In the afternoon I gave my paper which I think was well received. It was an exploration of how a heretical group in Roman Africa called the Donatists became, in certain areas, a death cult. They came into direct conflict with the Roman state who wished to enforce church unity. Their courage was inspired by a belief that martyrs would always obtain a place in heaven if they had died fighting for their faith. This fanatical wing of the Donatists, called the Circumcellions, did not care how death was achieved to achieve this martyrdom. There was thus for a time a culture of suicide which obviously was extremely disturbing to all who witnessed it. Another speaker on the panel spoke in brief about a number of cultlike groups across the ages. He mentioned a group who came into being in 1651 after the English civil war. The last member of this group, the Muggletonians, died only in 1979. We also had a presentation about cultic aspects that were present in Nazi ideology.

Following my panel I went to chair a presentation about a group in Austria called the Friedrichshof commune. The speaker, an Englishman now working in Holland, had been a member for nine years. He had witnessed the way in which the group was transformed from a radical left-wing group into something which was cultic and severely damaging to all those who were members. The level of damage particularly became apparent when these members had to try and live in ordinary society when the whole group was dissolved. The theme of recovery was something I took up in several conversations that I had during the course of the day. More than 90% of the conference participants have been members of extreme groups of one kind or another and so there is a common journey of recovery that is being made by most of the people here. I have found the information that I have obtained about this recovery process far more interesting than details of life in one or other of the various cults. There are many predictable similarities about cult life for those who have experienced it, whether political or religious. The path to health and recovery is however endlessly varied. In one of the presentations it was mentioned that while a member of a cult was still within the group, he was unable to dream. Following his departure, he found that dreams returned. I am still trying to work out the significance of this information but it does indicate that cult membership effects the personality at a very deep level.
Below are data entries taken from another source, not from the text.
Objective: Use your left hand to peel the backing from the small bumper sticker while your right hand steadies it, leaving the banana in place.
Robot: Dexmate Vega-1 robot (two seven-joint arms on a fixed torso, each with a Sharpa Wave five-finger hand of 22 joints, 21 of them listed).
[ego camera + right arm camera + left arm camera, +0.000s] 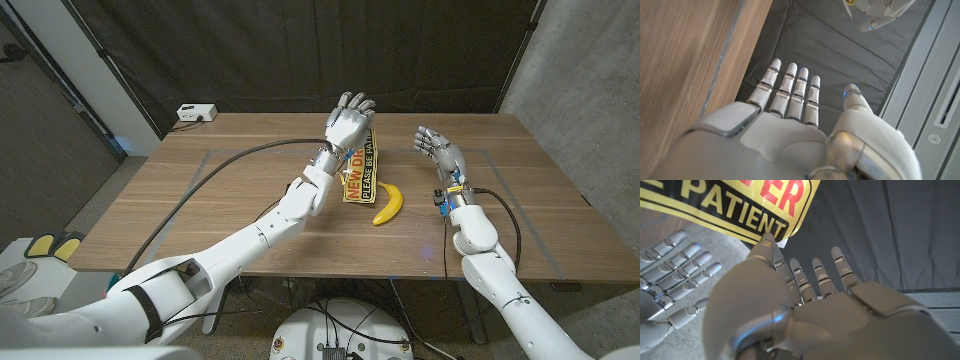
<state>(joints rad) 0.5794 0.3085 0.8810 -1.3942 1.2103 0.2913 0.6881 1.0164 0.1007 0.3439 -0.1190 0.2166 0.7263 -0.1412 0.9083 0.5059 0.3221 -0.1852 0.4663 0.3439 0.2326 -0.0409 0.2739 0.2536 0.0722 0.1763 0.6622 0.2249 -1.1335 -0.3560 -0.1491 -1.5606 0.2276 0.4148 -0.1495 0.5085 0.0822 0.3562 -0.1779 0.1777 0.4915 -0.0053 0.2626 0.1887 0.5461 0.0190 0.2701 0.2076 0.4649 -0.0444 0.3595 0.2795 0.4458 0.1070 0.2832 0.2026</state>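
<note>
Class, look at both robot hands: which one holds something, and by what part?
The left hand holds the bumper sticker by its upper edge, lifted off the table. The right hand is open, holding nothing.

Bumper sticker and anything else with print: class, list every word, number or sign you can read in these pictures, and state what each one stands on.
"PATIENT" on the bumper sticker, black on yellow, in the left wrist view.
"ER" above it on the same sticker, red letters, the end of a word cut off.
"NEW DR" and "PLEASE BE PA" on the sticker in the head view, partly hidden by the left hand.
Banana: no print.
</note>
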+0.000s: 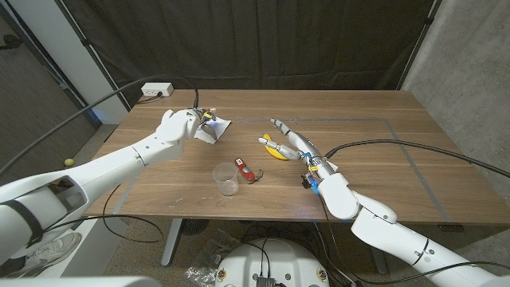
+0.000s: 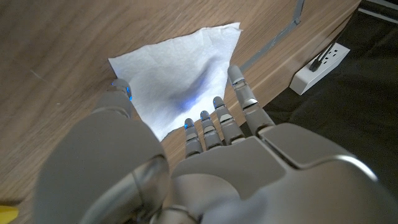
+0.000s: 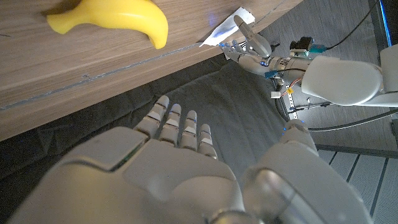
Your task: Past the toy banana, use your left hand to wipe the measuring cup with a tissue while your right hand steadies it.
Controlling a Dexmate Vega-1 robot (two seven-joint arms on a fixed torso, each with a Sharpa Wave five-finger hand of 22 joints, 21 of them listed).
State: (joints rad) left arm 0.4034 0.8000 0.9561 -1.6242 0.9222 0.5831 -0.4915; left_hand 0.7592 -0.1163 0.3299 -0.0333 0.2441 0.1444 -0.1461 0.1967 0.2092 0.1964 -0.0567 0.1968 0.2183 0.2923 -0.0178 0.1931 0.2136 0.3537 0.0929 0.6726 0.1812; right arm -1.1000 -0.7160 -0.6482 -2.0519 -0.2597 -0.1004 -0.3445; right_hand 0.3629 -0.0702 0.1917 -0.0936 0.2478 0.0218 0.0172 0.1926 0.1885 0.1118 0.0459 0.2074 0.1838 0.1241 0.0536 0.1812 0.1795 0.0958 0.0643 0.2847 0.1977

On a very mundane level I am learning how to avoid ordering meals that are simply too much for one person to eat. The restaurants seem to pile up food and then provide polystyrene containers for the customer to take much of it away. Today the temperature is expected to reach 100° in the shade. Within the hotel the air-conditioning is so very effective that I have to go outside from time to time to warm up!

Today I am attending a seminar on conversion and deconversion. Because this is an invitation only session, I am hoping that the other participants will have some expertise in this area. It remains to be seen whether my interests will allow me to make a contribution to the discussion or whether I should be there simply to listen and learn. More of that tomorrow, if the frenetic pace of the conference allows me the time to write another blog post. Meanwhile I hope I have encouraged a number of people to join our blog. I hope that they will find the material here and in the future helpful in their particular quests and journeys of discovery.